The
Spoils
By: Kareem Omer
Published date: 4/8/2003
NUGRA SALMAN PRISON
–– After several preparatory meetings, a group of
independent Kurdish persons set off from Sulemaniyeh
to visit this notorious prison in Salman district,
about 180 kilometers to the southwest of Samawa city
where the group had received a very warm welcome
from the Sarnawa governor and tribal leaders.
Meanwhile a group of Faili Kurds, journalists and
representatives of Alliance for International
Justice came to Nugra Salman prison from Baghdad.
The three day journey may have had various
objectives for each person but had one commonality
for all the 36 visitors: These Kurds do not want to
forget about Anfal.
Anfal (“the spoils”') is the name of eighth Sura
“chapter” of the Koran and is the name of the
military campaign, essentially an exercise in
genocide, that the Saddam Hussein government carried
out against the Iraqi Kurds from February 23 to
September 6th 1988. Estimates dispute the number of
people killed and villages and towns destroyed in
the campaign. The Kurdish parties say that 182,000
people, mostly civilian, died and 4500 villages and
towns were razed during the operations. Middle East
Watch in its book “Genocide in Iraq” –– The Anfal
Campaign Against the Kurds estimated Kurdish deaths
as up to 100,000.
Both executioners and victims of the Anfal campaign
dubbed the events of the period “A Visit to Hell.”
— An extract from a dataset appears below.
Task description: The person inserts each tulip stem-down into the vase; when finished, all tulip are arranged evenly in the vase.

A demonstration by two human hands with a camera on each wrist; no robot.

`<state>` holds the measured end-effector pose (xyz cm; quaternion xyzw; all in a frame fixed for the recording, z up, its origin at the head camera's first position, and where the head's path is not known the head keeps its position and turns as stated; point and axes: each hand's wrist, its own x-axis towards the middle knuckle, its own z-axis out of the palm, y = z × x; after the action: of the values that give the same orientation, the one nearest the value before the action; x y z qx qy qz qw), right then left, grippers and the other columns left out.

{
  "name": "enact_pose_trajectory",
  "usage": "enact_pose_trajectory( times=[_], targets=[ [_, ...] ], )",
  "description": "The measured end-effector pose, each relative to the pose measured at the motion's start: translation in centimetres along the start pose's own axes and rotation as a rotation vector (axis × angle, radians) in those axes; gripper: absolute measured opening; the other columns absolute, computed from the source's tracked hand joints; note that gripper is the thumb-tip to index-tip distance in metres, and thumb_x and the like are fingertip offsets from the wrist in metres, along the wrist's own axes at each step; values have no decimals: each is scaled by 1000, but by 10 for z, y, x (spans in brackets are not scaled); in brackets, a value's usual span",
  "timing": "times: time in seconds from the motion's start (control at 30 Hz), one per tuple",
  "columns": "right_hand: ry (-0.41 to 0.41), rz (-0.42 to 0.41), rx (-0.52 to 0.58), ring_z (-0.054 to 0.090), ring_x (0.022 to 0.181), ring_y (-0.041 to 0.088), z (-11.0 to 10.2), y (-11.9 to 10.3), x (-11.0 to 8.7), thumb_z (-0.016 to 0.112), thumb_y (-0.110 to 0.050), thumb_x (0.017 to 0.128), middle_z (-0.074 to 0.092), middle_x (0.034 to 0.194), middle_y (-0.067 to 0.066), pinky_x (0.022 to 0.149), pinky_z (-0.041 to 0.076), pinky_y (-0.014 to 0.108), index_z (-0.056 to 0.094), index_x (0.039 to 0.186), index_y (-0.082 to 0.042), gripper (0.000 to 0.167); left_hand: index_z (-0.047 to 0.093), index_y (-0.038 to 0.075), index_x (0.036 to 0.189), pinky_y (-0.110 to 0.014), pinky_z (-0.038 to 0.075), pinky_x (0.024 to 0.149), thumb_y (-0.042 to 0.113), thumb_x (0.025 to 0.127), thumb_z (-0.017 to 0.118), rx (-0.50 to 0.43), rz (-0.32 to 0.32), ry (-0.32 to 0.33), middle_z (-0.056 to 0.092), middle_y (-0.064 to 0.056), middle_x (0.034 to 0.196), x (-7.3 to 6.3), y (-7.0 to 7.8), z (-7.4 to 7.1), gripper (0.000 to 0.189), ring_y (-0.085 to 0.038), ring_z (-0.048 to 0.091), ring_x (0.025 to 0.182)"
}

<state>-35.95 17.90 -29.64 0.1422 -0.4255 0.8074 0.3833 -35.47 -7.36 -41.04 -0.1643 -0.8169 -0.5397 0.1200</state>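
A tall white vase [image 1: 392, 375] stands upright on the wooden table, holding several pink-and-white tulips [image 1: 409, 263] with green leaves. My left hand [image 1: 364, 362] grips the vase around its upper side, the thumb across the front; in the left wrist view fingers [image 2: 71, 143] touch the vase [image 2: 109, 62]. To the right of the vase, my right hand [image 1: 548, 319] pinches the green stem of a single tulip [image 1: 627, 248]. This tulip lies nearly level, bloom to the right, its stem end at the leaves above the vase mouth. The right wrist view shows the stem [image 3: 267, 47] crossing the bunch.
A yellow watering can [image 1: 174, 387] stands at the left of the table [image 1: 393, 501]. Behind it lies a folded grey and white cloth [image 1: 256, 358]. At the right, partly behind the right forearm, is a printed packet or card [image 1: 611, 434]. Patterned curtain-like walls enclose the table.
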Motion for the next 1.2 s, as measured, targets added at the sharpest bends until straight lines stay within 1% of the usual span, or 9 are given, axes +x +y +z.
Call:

“Kurds are traitors, and we know where to send you.
We will send you to a hell that is built especially
for the Kurds,” an Iraqi army officer told one old
man during the Anfal operations. A surviving inmate
of the prison, Muhammed Hussein, then 80, told
Middle East Watch in 1992: “If you know about hell,
this is hell. We have seen it.”
“The departing point for us was Dubiz, a town about
20 kilometers from Kirkuk,” recalled Haji Amin, a
man in his 60s and a survivor of the prison who
accompanied younger visitors. “We were taken through
the cities and deserts. Men and women were looking
at us. Some were shocked while others jeered.”
Amin comes from Chiman Bawa village. He was among
the first batch of people sent to Nugra Salman in
mid April 1988 and was released five months later
after the Sept. 6 general amnesty.
Those who jeered the Kurds, like most of the Iraqis
at the time, did not realize the depth of what was
happening to their fellow countrymen and women.
Later on, even the Kurds themselves, who have
enjoyed semi-independence from the Iraqi regime
since 1991, avoided mentioning Anfal and neglected
to undertake any in-depth research and data
collection into this unique tragedy.
On July 25, after two-hour drive from Samawa, Nugra
Salman prison came in to view. It sits on a hill
surrounded by barren deserts on four sides. The
prison is in the shape of a well-built fortress of
two stories. Silent, unpeopled halls which served as
communal prison chambers surround a central yard
area. According to Middle East Watch's book, the
now-deserted prison housed between 5,000 and 10,000
Kurds during February and September 1988.
The events of Summer 1988 and the fate of the Kurds
turned on one critical date, the festival of Eid al-Adha,
which ended on July 26 and marked the operation's
resumption with renewed vigour and brutality.
Chemical weapons were again used by the Iraqi air
force, which went quite unnoticed by the
international world unlike at Halabja in March of
the same year where the chemical bombardment was
brought to the world's attention after being
recorded on film.
Once inside the castle, the visitors scattered
through the fortress. Some of the Kurdish artists in
the group had brought art equipment and painted a
collective picture, while a lute player sat in a
corner of the prison playing a slow and sad music.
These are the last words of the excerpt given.